═════ MATERIAL PROVIDED

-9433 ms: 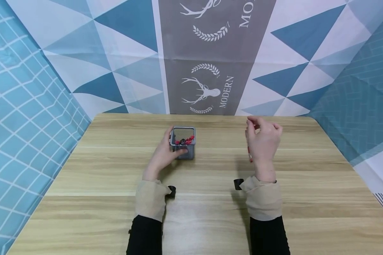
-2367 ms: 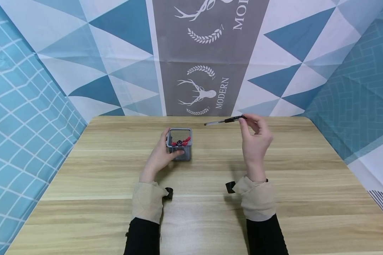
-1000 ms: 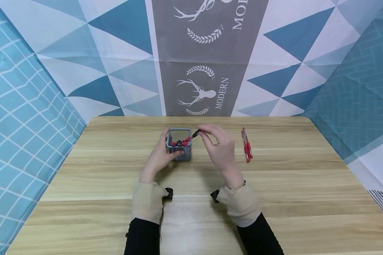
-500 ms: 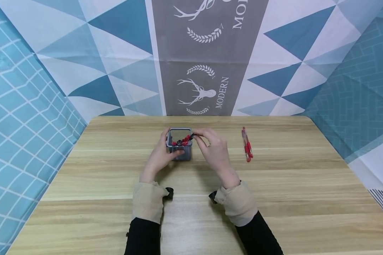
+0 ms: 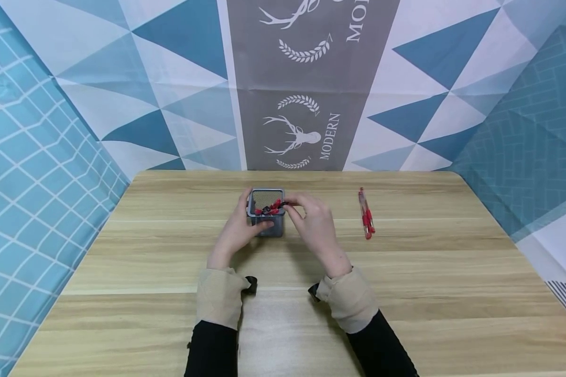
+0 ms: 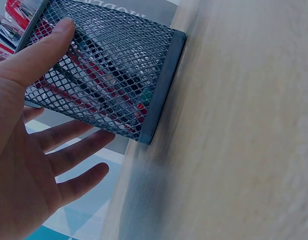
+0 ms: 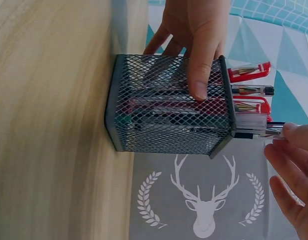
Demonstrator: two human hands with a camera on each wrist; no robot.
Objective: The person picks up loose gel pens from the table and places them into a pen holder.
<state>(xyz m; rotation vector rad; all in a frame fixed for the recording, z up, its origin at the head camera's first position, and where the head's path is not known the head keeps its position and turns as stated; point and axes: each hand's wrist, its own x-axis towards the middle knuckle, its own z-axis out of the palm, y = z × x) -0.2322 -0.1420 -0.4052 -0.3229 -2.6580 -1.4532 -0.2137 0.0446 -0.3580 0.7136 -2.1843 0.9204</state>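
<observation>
A dark metal mesh pen holder [image 5: 270, 226] stands upright on the table, with several red and black pens [image 7: 251, 71] sticking out of its top. My left hand [image 5: 236, 230] grips it from the left, thumb [image 6: 49, 45] on the near mesh face and the other fingers around the left side. At the holder's right rim, my right hand [image 5: 313, 222] pinches the top end of a black gel pen [image 7: 273, 131] between thumb and fingertips. Most of that pen is down inside the holder, behind the mesh.
Two red pens [image 5: 366, 214] lie side by side on the wooden table [image 5: 453, 272], to the right of my right hand. A patterned cloth [image 5: 297, 68] hangs behind the table's far edge.
My right hand took up a black pen, carried it left from near the red pens and lowered it into the holder at the right rim. The left hand keeps its grip.
</observation>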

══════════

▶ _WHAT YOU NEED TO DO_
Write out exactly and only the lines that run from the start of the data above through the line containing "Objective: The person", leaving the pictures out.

▶ _TASK ANSWER_
-9433 ms: 
-2367 ms: 
-1000 ms: 
-500 ms: 
+0 ms: 
+0 ms: 
+0 ms: 
Demonstrator: two human hands with a camera on each wrist; no robot.
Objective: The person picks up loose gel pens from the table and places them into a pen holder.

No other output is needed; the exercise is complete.